私たちもかつては、神様を知らず、心おごる者、罪の中に生きていた者でしたが、聖書を通して、イエス様を知り、神様のご愛に触れ、自分の罪を示されました。神様が私たちに対してみ腕をもって力を振るわれ(51)、聖霊によって、罪を悔い改め、イエス様を信じる者とされたのです。自分を大きくする者から、神様を大きくする者へと変えられました。神様は今、私たちをも主のみわざのために用いて下さっています。
マリヤだけでなく、主イエス様を信じ従い、主と共に生きる信仰者たちも「幸いな者」です。私たち一人ひとりも「マグニフィカート」を共に賛美しつつ生きる者です。

(参考)
新聖歌67 「わが心は」 Mary’s song  (マリヤの賛歌)
新聖歌72 「わが心主をほめ」 My soul doth magnify the Lord (わたしの魂は主をあがめます)
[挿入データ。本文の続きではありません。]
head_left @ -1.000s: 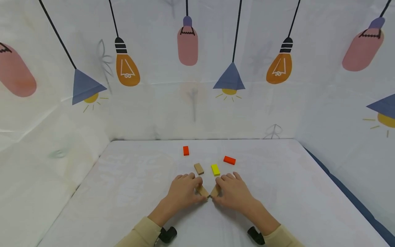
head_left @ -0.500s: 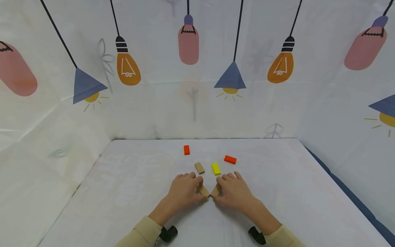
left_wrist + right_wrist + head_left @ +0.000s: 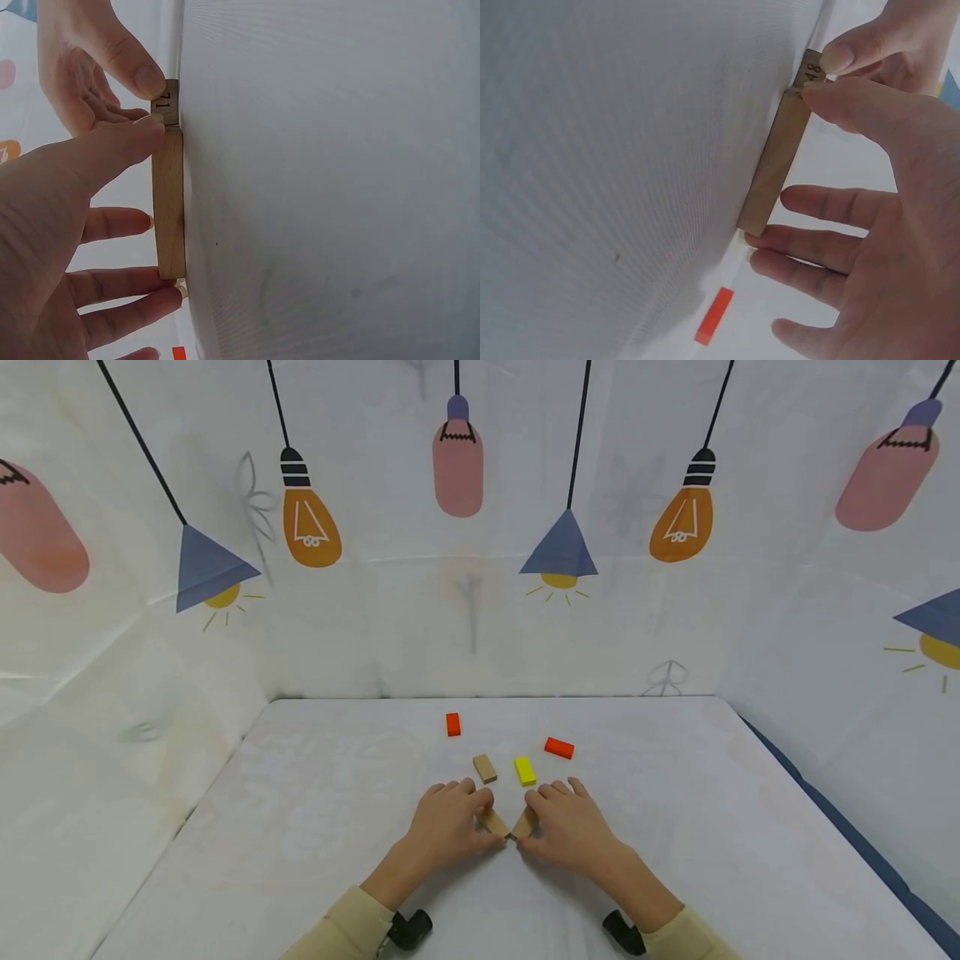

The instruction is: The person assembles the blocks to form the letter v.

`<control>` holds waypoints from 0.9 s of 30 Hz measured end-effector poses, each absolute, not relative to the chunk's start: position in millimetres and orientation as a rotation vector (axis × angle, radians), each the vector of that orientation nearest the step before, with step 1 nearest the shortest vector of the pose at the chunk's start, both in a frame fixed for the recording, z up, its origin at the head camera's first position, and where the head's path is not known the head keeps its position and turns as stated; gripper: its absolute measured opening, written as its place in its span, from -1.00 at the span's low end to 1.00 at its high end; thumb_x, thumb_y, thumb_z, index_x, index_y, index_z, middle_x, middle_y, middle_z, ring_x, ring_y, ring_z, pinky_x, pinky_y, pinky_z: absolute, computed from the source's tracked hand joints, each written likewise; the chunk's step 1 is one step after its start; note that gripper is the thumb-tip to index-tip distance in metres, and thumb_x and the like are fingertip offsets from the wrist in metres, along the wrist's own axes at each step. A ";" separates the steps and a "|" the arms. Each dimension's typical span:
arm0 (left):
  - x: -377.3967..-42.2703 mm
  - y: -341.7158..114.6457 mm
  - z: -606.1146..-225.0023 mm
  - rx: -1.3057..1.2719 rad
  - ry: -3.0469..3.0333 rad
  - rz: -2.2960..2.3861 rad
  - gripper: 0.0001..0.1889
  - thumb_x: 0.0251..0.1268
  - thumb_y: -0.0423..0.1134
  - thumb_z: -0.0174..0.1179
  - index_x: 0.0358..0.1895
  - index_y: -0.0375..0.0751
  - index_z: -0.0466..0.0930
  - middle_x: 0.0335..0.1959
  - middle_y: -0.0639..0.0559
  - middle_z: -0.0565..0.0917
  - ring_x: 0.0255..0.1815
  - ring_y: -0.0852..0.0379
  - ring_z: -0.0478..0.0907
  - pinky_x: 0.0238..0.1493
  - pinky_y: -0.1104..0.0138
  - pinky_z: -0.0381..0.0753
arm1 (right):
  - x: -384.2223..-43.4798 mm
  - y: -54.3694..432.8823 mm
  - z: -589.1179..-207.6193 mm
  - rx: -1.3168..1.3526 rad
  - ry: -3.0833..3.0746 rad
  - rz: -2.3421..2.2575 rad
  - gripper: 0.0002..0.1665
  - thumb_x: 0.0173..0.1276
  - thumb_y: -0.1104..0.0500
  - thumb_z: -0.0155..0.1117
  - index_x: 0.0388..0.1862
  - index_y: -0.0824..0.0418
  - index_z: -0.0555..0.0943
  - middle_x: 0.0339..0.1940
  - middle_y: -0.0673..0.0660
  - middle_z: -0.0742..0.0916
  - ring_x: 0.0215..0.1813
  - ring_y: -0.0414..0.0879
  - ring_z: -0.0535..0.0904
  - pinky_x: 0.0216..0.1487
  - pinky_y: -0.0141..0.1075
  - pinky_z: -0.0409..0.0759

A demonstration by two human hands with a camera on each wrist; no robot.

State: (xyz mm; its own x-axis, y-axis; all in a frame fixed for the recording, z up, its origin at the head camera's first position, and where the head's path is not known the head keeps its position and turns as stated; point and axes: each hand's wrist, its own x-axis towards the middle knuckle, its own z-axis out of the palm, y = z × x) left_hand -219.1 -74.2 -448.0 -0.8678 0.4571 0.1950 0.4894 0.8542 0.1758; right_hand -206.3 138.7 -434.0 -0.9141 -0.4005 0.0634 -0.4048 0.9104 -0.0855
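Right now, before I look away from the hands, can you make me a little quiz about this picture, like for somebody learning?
1. How many red blocks are on the table?
2. True or false: the left hand is holding a red block.
3. Which loose block lies nearest the right hand?
A) a red one
B) the yellow block
C) the wooden one

Key:
1. Two.
2. False; it pinches a wooden block.
3. B.
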 end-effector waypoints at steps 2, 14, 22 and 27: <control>-219.0 -74.5 -448.2 -0.740 -2.883 -0.335 -0.60 -0.02 0.25 0.44 -0.27 0.13 0.57 -0.43 0.25 0.44 -0.41 0.25 0.38 -0.01 0.10 0.57 | -206.4 138.5 -433.8 0.632 -3.030 0.151 -0.40 0.08 -0.28 0.44 -0.03 0.06 0.60 -0.04 0.04 0.71 0.10 0.02 0.56 0.40 0.24 0.28; -218.1 -75.4 -448.4 -0.742 -2.871 -0.329 -0.60 -0.04 0.25 0.45 -0.28 0.13 0.56 -0.43 0.26 0.43 -0.41 0.25 0.38 -0.02 0.10 0.57 | -205.8 138.3 -433.9 0.592 -3.046 0.187 -0.38 0.08 -0.27 0.45 -0.01 0.07 0.60 0.01 0.06 0.70 0.14 0.04 0.56 0.41 0.24 0.27; -218.1 -75.6 -448.2 -0.743 -2.870 -0.329 -0.60 -0.04 0.25 0.44 -0.29 0.13 0.56 -0.44 0.25 0.44 -0.42 0.25 0.36 -0.06 0.13 0.56 | -205.8 137.1 -433.5 0.585 -3.046 0.195 -0.36 0.08 -0.27 0.44 0.01 0.09 0.61 0.00 0.08 0.71 0.14 0.06 0.57 0.39 0.25 0.27; -217.6 -75.3 -447.7 -0.740 -2.879 -0.336 -0.60 -0.03 0.25 0.44 -0.28 0.13 0.56 -0.43 0.25 0.43 -0.42 0.25 0.35 -0.06 0.13 0.56 | -205.5 136.9 -433.2 0.586 -3.041 0.195 -0.36 0.08 -0.27 0.44 0.01 0.09 0.61 0.00 0.08 0.71 0.14 0.06 0.57 0.39 0.25 0.27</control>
State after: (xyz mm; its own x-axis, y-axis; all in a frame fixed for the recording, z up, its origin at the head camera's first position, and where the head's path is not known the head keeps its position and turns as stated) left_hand -217.6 -75.3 -447.7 -0.8671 0.4564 0.1996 0.4901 0.8533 0.1779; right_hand -205.5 136.9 -433.2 -0.9280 -0.3675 0.0619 -0.3724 0.9208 -0.1159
結 論)マリヤとエリサベツは、主の恵みを共に分かち合いました。マリヤのおなかの中に、イエス様がおられたのですから、マリヤたちは救い主と常に一緒でした。
今は、聖霊によって私たちの間に、そして私たちの内にイエス様がいて下さいます。その恵みに感謝して主を賛美し、クリスマスを待ち望みましょう。